I cringe when she says the word 'fucking'. She says it with such harshness, and I can hear Mark saying those exact words, even though they came from her lips. I hate the use of the word 'fucking' when it comes to sex. It makes it sound so dirty, so impersonal, like something between a prostitute and their client. Not an intimate moment between lovers.

"He knew? All this time?" I whisper, feeling dirty, but also like my heart is being ripped open all over again. "What exactly did he say? How long had he known for?" I want to vomit. I take several deep breaths, trying to hold it down.

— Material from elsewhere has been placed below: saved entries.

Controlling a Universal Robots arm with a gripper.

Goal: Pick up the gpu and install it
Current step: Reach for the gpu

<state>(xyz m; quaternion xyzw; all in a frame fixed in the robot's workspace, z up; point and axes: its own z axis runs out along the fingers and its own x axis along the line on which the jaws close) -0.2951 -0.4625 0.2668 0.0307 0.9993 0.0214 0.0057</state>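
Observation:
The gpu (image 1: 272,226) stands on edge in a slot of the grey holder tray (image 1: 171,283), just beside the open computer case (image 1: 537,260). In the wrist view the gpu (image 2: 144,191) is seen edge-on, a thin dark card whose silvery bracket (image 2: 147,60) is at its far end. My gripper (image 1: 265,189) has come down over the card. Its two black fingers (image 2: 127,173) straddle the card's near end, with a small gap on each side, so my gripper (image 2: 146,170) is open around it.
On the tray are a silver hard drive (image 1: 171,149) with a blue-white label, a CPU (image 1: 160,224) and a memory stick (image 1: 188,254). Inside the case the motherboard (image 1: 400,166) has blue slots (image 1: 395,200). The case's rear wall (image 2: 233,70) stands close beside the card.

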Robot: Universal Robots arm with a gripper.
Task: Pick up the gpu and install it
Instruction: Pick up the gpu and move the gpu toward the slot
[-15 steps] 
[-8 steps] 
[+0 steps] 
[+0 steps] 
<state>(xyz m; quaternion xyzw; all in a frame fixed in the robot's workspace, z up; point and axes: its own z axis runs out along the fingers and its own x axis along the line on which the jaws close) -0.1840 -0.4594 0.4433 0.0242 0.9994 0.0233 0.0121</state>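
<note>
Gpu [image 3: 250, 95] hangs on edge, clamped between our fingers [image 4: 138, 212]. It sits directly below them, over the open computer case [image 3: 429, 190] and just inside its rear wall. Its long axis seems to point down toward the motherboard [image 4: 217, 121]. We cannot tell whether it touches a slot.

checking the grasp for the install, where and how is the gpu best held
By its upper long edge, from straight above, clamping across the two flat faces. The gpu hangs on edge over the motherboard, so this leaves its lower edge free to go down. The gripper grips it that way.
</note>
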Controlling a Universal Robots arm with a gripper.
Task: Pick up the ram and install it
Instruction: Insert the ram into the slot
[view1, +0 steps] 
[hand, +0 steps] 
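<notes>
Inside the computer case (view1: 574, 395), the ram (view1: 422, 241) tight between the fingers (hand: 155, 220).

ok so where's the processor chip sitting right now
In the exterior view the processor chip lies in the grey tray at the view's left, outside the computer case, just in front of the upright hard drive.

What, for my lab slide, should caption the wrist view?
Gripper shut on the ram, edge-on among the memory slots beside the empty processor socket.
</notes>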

"I don't know do I?" She asks, putting her hands up in the air in surrender. "His choice of words were just as shocking to me as they are to you. I thought he only knew about the night he walked in on us."

"That makes this so much worse." My bottom lip is trembling. I bite down on it hard, but the tears spill over anyway. "He must have felt so betrayed."

"I mean if he knew all along then…. Maybe it makes this better?" She offers, gently wiping the tears from my eyes with her thumbs.

"No. This can't get better. It's tragic. He left because he was angry. He wouldn't have volunteered to go on that plane if he wasn't angry with me, with us. How could that possibly make things better?" I ask her.

"I'm not trying to be mean, but your marriage was long over, way before you and I started sleeping together. This isn't your fault Addison." She says, too directly. I consider this. I don't want it to be true. I love what we have, what we share, but Mark was my everything, even if he didn't feel the same way about me.

"We were working things out… we were keeping it together for our son… and … I …. I just…"I am breathing too hard as the tears flow faster, not stopping.

"Addison you have to breathe."

"I can't do this Clara." The guilt and the sadness is overwhelming.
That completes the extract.